I can't say I've WTFV like I usually RTFA before you get to see it... but I can tell you this: The first four minutes of the video are spent asking which topic the room wants to see. No need to watch that part. Then it gets more interesting.
Probably due to your x86 processor doing all sorts of monkeying with the code.
Spaghetti code can be hard to digest.
That's not entirely true. In performance-sensitive tight loops, it can still make sense to code in ASM to avoid pipeline bubbles and stalls in some very limited situations. Also, the compiler doesn't always take advantage of instructions that it could use.
However, determining that takes a lot of effort and a lot of instrumentation, and so you'd better really need that last bit of performance before you go after it.
The ringing of the division bell has begun... -PF
Sometimes it's just plain FUN FUN FUN to code in asm. You're right that most programmers will never have a need for it at all (with some exceptions, such as those messing with operating systems or embedded systems), although knowing some ASM can help a lot with debugging. I suppose one could (read: should) learn a little ASM to have a better idea of what the hardware is doing, this will allow you to optimize your code a little, or (more importantly) write it in such a way that makes it easier for the compiler to optimize.
That's the main reason why I want to shoot people who write "clever" code on the first pass. Always make the rough draft of a program clean and readable. If (and only if!) you need to optimize it, use a profiler to see what actually needs work. If you do things like manually unroll loops where the body is only executed 23 times during the program's whole lifetime, or use shift to multiply because you read somewhere that it's fast, then don't be surprised when your coworkers revoke your oxygen bit.
Dewey, what part of this looks like authorities should be involved?
I wanted to take ASM in college. I was the only student who showed up for the class and the class was canceled. Since most of the programming classes was Java-centric, no one wanted to get their hands dirty under the hood.
Someone has to write those tools.
Yeah, but they can be written in a HLL, too. You don't have to write a program in highly-tuned assembler to make it emit highly-tuned assembler.
Dewey, what part of this looks like authorities should be involved?
Yah sorry about that. :)
Part of the problem is that compilers have to support a variety of instruction sets, and if the majority of the customers are using an 8 year old revision of an instruction set, even if the newest revision offers Super Awesome Cool features that make code run a lot faster, well you end up with a chicken and egg problem where it makes sense for the compiler team to focus on the old architecture since that is what everyone is using, and no one wants to move to the new architecture since the compiler doesn't take full advantage of it.
Need help treating your acne? Come here!
That's not entirely true. In performance-sensitive tight loops, it can still make sense to code in ASM to avoid pipeline bubbles and stalls in some very limited situations. Also, the compiler doesn't always take advantage of instructions that it could use.

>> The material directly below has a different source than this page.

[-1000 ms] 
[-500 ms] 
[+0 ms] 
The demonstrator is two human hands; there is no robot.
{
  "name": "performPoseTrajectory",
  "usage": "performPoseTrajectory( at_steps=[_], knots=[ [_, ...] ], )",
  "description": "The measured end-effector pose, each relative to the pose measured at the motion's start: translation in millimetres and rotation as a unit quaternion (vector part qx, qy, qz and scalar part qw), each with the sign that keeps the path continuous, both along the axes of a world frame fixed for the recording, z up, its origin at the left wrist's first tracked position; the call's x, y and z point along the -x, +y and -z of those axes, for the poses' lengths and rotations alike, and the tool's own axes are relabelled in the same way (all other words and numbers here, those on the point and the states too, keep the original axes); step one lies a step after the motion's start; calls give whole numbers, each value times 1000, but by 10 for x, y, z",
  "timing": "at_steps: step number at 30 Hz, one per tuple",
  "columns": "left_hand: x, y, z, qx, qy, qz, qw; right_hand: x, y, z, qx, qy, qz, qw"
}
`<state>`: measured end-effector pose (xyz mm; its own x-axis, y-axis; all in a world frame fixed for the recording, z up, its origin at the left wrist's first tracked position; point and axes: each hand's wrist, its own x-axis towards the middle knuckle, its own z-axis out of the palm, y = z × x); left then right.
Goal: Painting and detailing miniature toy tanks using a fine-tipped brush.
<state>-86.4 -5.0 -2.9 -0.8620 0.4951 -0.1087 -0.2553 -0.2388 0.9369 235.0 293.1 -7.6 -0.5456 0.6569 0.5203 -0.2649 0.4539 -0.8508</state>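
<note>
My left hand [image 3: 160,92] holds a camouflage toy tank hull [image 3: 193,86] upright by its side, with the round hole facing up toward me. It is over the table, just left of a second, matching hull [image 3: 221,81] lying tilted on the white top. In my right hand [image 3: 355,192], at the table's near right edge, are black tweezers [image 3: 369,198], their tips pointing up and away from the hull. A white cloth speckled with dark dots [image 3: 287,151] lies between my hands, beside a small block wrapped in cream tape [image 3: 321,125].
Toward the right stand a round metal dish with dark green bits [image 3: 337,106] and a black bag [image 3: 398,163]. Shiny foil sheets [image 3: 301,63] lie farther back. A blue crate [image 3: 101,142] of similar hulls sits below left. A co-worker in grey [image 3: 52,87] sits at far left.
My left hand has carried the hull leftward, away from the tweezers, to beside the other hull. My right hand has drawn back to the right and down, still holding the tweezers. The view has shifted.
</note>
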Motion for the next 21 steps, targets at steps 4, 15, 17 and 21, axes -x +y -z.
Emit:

Yeah and the chip makers release software optimization guides regarding how to avoid such stalls or take advantage of other features, and it's really hard to do that at the C level, and it can be hard for the compiler to know that a certain situation calls for one of these optimizations.
However, determining that takes a lot of effort and a lot of instrumentation, and so you'd better really need that last bit of performance before you go after it.

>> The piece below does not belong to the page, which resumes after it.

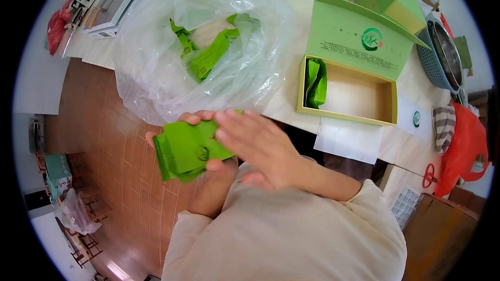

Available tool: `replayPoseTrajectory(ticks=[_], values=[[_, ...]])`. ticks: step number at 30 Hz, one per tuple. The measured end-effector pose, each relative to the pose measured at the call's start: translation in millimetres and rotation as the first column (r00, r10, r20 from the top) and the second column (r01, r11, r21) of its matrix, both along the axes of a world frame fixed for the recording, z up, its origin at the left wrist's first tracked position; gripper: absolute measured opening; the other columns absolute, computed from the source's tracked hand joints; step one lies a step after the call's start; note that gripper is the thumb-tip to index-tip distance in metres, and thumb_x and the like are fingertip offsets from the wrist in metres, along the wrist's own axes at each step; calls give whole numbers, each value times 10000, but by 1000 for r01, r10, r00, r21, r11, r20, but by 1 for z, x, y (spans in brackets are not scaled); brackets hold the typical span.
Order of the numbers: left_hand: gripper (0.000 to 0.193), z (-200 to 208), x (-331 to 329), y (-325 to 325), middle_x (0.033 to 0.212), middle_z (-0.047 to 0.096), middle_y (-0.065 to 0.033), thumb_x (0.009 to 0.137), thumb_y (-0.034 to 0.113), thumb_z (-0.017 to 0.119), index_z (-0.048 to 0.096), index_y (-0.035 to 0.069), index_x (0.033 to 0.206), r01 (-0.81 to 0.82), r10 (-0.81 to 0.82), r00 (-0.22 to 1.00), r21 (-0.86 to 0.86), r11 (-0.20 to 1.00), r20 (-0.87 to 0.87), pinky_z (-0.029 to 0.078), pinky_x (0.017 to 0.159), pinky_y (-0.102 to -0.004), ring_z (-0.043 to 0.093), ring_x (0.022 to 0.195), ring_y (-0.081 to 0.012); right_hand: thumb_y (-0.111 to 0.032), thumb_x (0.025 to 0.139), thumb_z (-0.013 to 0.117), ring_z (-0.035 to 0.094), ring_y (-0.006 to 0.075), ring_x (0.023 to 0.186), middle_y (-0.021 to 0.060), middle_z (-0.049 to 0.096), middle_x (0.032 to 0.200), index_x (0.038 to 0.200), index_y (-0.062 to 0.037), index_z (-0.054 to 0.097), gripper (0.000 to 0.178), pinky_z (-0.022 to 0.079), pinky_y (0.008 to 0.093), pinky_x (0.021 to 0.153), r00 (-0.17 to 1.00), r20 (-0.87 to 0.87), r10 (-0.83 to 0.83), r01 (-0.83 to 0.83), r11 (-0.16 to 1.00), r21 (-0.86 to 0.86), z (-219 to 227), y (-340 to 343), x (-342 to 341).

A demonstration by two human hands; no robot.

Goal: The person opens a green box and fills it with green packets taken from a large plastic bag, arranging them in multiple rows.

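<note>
A small stack of bright green foil packets (pixel 190 151) is held in front of my body, just past the near edge of the table. My left hand (pixel 196 117) is closed around the stack from beneath, its fingertips showing at the far side and its thumb at the near side. My right hand (pixel 263 148) lies slantwise over the right end of the packets, fingers stretched out and touching them; it is slightly blurred. Beyond, a large clear plastic bag (pixel 140 67) gapes open with several green packets (pixel 208 57) inside. To the right, an open green box (pixel 346 117) has packets (pixel 315 83) standing at its left end.
A closed green box (pixel 388 0) stands behind the open one. Far right are a blue basket (pixel 436 57), a red plastic bag (pixel 463 145) and red scissors (pixel 428 176). White paper (pixel 348 139) lies at the table's edge. A grey flat device (pixel 117 5) sits at the far left.
</note>
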State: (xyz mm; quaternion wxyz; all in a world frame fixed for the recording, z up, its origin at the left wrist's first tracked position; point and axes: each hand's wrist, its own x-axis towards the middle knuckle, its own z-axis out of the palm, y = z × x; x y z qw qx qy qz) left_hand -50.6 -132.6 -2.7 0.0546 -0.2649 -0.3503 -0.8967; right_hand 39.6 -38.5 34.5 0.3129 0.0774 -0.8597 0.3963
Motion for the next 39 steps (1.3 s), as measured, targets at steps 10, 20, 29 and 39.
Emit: replayPoseTrajectory(ticks=[10, 20, 29, 39], values=[[670, 22, -4, 2, 1216, 436, -90, 871, 447, 552, 282, 184, 1425, 327, -294, 930, -130, 936, 220, 468, 875, -378, 480, 1101, -238, -122, 939, 475, 578, 296, 808, 148, 599, 1007, 1127, 27, 552, 252, 467, 346, 759, 986, 51, -156, 164, 908, -387, -7, 20, 4], [776, 24, -25, 8, 1132, 416, -39, 798, 209, 680, 246, 140, 1437, 300, -987, -143, 947, -116, -76, 492, 784, -337, 539, 934, -132, -91, 963, 447, 542, 118, 689, 82, 580, 885, 1129, -2, 557, 218, 443, 239, 616, 983, 145, -111, 177, 767, -617, -5, 19, 20], [778, 34, -9, 59, 1153, 500, -114, 856, 204, 643, 150, 112, 1452, 893, -788, 395, 5, 450, 472, 478, 861, -350, 554, 1017, -209, -120, 944, 489, 549, 144, 760, 80, 589, 911, 1163, -23, 571, 254, 433, 244, 651, 900, 154, -409, 432, 782, -448, 6, 71, 50], [668, 11, 36, 181, 1215, 479, -150, 918, 239, 571, 119, 26, 1360, 698, -698, 652, -594, 399, 297, 426, 941, -318, 505, 1130, -216, -337, 981, 451, 497, 170, 921, 97, 546, 1027, 1374, -117, 455, 450, 392, 273, 855, 835, 390, -388, 543, 691, -477, -9, 154, 71]])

Agreed, it's basically something you're going to do for the most performance critical part, like the kernel of an HPC algorithm for example.
The enemies of Democracy are
Also either start with the assembly the compiler generates, or at the very least make sure to bench your own against what it makes. The Intel Compiler in particular is extremely good at what it does. As such, it is worth your while to see what its solution to your problem is, and then see if you can improve, rather than assuming you are smarter and can do everything better on your own.
Of course all that is predicated on using a profiler first to find out where the actual problem is. Abrash accurately pointed out years ago that programmers suck at that. They'll spend hours making a nice optimized function that ends up making no noticeable difference in execution time.
Coding in x86 ASM is never fun. Weird and odd and masochistically pleasurable for some, maybe, but not fun. Other architectures, on the other hand (like ARM), can be fun. x86-64 manages to increase the "funness" value somewhat, but I still wouldn't quite qualify it as "fun".
On the other hand, it's very true that knowing some ASM can help you write code that the compiler will translate into better assembly code, without going through all of the trouble yourself.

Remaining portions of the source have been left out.